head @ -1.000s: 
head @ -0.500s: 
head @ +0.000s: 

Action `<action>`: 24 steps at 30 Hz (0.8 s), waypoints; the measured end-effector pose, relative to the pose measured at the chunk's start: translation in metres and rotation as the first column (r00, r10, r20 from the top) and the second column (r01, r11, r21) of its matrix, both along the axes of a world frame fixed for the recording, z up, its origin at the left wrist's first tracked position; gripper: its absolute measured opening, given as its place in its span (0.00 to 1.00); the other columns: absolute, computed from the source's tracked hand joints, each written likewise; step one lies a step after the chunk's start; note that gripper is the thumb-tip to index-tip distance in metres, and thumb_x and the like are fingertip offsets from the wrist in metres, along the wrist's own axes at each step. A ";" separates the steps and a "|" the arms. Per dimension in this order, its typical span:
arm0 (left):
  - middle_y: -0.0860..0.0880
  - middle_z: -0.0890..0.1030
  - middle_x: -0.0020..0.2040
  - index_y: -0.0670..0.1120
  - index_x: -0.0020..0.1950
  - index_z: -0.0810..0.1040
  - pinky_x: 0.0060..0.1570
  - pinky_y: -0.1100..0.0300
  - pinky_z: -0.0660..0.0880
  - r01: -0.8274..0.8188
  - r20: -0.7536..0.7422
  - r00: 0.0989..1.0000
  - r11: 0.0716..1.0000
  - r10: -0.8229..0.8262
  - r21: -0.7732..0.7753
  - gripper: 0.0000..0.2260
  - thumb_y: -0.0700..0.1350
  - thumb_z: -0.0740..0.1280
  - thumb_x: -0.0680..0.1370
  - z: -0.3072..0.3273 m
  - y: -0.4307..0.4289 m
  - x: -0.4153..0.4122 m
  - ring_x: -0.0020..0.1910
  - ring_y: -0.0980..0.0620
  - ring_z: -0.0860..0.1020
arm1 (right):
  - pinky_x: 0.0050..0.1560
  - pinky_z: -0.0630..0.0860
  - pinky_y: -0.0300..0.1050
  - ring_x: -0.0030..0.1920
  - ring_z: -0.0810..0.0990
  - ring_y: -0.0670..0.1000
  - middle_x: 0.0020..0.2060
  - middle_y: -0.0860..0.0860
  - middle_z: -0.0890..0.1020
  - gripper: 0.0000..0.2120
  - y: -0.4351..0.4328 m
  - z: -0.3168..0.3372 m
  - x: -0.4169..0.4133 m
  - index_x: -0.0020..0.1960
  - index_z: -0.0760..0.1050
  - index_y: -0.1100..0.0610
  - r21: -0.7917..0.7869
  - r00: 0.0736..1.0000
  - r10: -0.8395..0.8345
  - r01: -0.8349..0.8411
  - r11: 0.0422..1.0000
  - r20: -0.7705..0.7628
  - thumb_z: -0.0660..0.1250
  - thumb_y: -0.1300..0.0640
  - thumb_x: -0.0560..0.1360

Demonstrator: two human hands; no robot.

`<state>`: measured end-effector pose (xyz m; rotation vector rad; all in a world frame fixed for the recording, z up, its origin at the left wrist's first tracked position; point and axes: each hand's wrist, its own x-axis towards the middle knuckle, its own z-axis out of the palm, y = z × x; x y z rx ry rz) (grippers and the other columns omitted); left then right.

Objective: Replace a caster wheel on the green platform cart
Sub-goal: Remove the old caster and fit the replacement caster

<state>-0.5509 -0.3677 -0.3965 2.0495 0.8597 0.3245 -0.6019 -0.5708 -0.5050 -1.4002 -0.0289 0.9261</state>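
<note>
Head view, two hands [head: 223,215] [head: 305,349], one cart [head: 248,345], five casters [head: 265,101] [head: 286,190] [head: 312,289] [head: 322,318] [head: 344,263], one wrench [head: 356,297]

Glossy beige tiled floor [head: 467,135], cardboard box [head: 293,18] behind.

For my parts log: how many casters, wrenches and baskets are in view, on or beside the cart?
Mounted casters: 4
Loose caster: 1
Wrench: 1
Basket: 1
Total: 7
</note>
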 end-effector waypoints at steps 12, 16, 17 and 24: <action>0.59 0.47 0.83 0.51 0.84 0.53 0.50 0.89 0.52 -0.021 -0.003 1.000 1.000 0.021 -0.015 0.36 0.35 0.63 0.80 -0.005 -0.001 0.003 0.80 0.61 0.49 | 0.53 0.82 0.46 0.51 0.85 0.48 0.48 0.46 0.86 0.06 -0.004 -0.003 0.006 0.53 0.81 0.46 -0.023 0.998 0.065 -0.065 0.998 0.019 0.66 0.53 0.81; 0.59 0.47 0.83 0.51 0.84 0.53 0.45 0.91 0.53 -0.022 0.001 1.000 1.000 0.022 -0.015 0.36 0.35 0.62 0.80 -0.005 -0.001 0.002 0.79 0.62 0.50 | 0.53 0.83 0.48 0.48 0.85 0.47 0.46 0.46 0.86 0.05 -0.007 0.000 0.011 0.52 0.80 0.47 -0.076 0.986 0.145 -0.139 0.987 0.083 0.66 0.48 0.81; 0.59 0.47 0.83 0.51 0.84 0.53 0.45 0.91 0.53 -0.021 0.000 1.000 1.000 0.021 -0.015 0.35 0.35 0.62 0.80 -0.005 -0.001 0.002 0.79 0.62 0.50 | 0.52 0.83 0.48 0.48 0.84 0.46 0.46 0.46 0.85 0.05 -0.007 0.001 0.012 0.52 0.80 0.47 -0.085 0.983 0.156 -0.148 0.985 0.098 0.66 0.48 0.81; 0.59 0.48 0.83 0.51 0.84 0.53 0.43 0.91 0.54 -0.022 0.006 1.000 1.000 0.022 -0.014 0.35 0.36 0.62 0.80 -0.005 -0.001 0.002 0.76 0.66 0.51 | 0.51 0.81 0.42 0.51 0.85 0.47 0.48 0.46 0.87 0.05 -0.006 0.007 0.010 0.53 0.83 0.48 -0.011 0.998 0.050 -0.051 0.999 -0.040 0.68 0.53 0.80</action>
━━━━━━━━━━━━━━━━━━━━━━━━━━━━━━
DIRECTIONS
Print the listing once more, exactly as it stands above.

WORKED SOLUTION
head @ -1.000s: 
head @ -0.500s: 
head @ +0.000s: 

Action `<action>`: 24 steps at 30 Hz (0.8 s), waypoints; the measured end-effector pose, relative to the pose measured at the chunk's start: translation in metres and rotation as the first column (r00, r10, r20 from the top) and the second column (r01, r11, r21) of its matrix, both along the axes of a world frame fixed for the recording, z up, its origin at the left wrist's first tracked position; gripper: its absolute measured opening, given as its place in its span (0.00 to 1.00); the other columns: absolute, computed from the source's tracked hand joints, each written likewise; step one lies a step after the chunk's start; note that gripper is the thumb-tip to index-tip distance in metres, and thumb_x and the like are fingertip offsets from the wrist in metres, along the wrist's own axes at each step. A ";" separates the steps and a "|" the arms. Per dimension in this order, its typical span:
arm0 (left):
  - middle_y: -0.0860..0.0880
  - middle_z: -0.0890..0.1030
  - middle_x: -0.0020..0.2040
  - index_y: -0.0670..0.1120
  - index_x: -0.0020..0.1950
  - index_z: -0.0810..0.1040
  - pinky_x: 0.0060..0.1570
  - pinky_y: -0.1100..0.0300
  - pinky_z: -0.0660..0.0880
  - r01: -0.8274..0.8188
  - r20: -0.7536..0.7422
  - r00: 0.0989..1.0000
  - r11: 0.0716..1.0000
  - r10: -0.8229..0.8262
  - r21: -0.7732..0.7753
  - gripper: 0.0000..0.2260
  - thumb_y: -0.0700..0.1350
  - thumb_z: -0.0740..0.1280
  - thumb_x: -0.0680..0.1370
  - z: -0.3072..0.3273 m
  - y: -0.4307..0.4289 m
  - x: -0.4153..0.4122 m
  - ring_x: -0.0020..0.1910
  - ring_y: -0.0980..0.0620
  - ring_z: -0.0860..0.1020
arm1 (right):
  - pinky_x: 0.0050..0.1560
  - pinky_z: -0.0630..0.0860
  - pinky_y: -0.0300..0.1050
  - ring_x: -0.0030..0.1920
  - ring_z: -0.0810..0.0990
  - ring_y: -0.0670..0.1000
  - middle_x: 0.0020..0.2060
  - middle_y: -0.0860..0.0860
  - middle_z: -0.0890..0.1020
  - gripper: 0.0000..0.2120
  - y: -0.4351..0.4328 m
  - z: -0.3168..0.3372 m
  - x: -0.4169..0.4133 m
  - index_x: -0.0020..0.1960
  - index_z: -0.0760..0.1050
  - index_y: -0.1100..0.0610
  - r21: -0.7917..0.7869
  - r00: 0.0736..1.0000
  - r10: -0.8395..0.8345
  - r01: -0.8349..0.8411
  - r11: 0.0422..1.0000
  - r20: -0.7705..0.7628
  - thumb_z: -0.0660..0.1250
  - thumb_y: -0.1300..0.0640
  - thumb_x: -0.0560..0.1360

Demonstrator: two human hands; no robot.

`<state>`: measured end-effector pose (xyz m; rotation vector rad; all in a world frame fixed for the recording, z up, its origin at the left wrist's first tracked position; point and axes: each hand's wrist, its own x-axis towards the middle knuckle, its own z-axis out of the palm, y = z × x; x y z rx ry rz) (grippers and the other columns omitted); left then right.

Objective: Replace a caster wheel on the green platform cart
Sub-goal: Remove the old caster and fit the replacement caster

<state>-0.5509 -0.3677 -0.3965 2.0495 0.8597 0.3245 -0.6019 -0.5708 -0.5050 -1.4002 -0.0289 0.9261</state>
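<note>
Head view, two hands [head: 223,215] [head: 305,349], one cart [head: 248,345], five casters [head: 265,101] [head: 286,190] [head: 312,289] [head: 322,318] [head: 344,263], one wrench [head: 356,297]

Glossy beige tiled floor [head: 467,135], cardboard box [head: 293,18] behind.

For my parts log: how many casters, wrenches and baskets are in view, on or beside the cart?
Mounted casters: 4
Loose caster: 1
Wrench: 1
Basket: 1
Total: 7
</note>
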 end-effector waypoints at steps 12, 16, 17 and 24: <action>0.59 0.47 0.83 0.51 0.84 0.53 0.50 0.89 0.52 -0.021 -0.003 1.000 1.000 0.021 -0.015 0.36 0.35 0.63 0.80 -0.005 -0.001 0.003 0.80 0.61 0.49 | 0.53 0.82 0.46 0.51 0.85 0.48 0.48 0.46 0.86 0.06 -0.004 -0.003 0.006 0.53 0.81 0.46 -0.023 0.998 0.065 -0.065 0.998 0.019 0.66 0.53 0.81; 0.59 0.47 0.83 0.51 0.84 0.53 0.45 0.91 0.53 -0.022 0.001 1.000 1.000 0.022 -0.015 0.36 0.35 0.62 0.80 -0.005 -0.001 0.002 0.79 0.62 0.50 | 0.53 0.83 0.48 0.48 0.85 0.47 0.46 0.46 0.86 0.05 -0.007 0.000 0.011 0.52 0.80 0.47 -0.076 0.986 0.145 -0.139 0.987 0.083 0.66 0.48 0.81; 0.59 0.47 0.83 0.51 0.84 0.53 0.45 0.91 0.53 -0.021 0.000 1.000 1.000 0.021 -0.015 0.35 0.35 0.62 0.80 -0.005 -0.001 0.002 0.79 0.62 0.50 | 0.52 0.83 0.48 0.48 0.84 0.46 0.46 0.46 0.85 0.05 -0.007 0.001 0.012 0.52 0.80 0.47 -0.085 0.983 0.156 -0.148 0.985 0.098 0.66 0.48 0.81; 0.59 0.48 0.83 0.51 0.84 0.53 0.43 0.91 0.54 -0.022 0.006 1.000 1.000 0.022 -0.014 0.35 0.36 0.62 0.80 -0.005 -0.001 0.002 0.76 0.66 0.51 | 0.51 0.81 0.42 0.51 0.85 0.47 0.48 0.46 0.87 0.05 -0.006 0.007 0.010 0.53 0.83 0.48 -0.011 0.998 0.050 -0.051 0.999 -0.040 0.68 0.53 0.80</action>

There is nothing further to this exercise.